- What you will do -
Your copy should match the listing word for word, apart from the pictures, which are left out.

>>>>>

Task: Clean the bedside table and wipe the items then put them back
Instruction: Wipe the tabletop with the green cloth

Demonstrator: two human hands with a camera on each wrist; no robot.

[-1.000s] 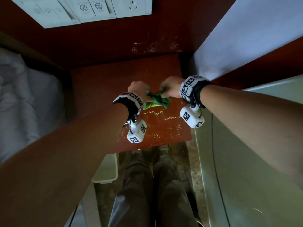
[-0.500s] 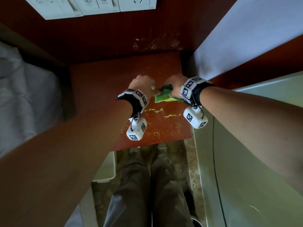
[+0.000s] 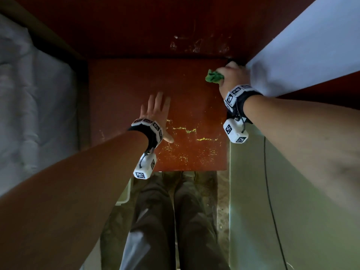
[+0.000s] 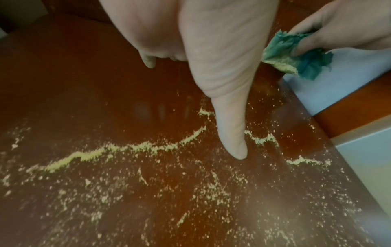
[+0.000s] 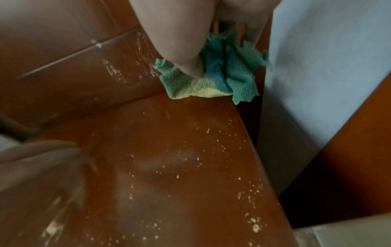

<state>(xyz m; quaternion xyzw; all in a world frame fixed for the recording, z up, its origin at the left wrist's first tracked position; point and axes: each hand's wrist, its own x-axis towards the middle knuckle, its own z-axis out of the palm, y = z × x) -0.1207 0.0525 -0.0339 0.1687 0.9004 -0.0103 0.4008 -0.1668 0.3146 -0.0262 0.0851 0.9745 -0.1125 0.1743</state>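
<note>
Left hand: your left hand (image 3: 155, 112) lay flat, fingers spread, on the bedside table (image 3: 120, 94).
Right hand: your right hand (image 3: 232, 78) gripped the green cloth (image 3: 213, 76) at the far right corner.
Powder: yellow powder (image 4: 127, 148) streaked the near side.

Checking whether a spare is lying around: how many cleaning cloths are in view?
1: the green cloth, gripped by the right hand at the bedside table's far right corner.

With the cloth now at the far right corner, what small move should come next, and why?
Probably draw the right hand with the green cloth toward the near edge. Yellow powder lies in lines and specks across the near half of the table; the left hand lies flat on it.
</note>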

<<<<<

- Your solution -
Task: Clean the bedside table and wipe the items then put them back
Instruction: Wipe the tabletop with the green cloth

Demonstrator: two human hands with a camera on each wrist; no robot.

[-1.000s] 
[-0.500s] 
[+0.000s] 
[+0.000s] 
[+0.000s] 

<state>(xyz m; quaternion xyzw; all in a world frame fixed for the recording, z up, its origin at the left wrist's first tracked position; point and axes: each hand's wrist, its own x-axis towards the middle knuckle, its own z-axis out of the palm, y = z × x) -0.1207 0.0525 -0.0339 0.1687 0.9004 -0.0103 0.4008 -0.1668 0.3146 -0.0262 0.0851 0.9745 -0.1125 0.1743</state>
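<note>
Left hand: your left hand (image 3: 155, 112) lay flat, fingers spread, on the bedside table (image 3: 120, 94).
Right hand: your right hand (image 3: 232, 78) gripped the green cloth (image 3: 213, 76) at the far right corner.
Powder: yellow powder (image 4: 127, 148) streaked the near side.

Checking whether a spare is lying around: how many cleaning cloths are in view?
1: the green cloth, gripped by the right hand at the bedside table's far right corner.

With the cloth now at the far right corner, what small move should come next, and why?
Probably draw the right hand with the green cloth toward the near edge. Yellow powder lies in lines and specks across the near half of the table; the left hand lies flat on it.
</note>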

Nothing remains to be done in this exercise.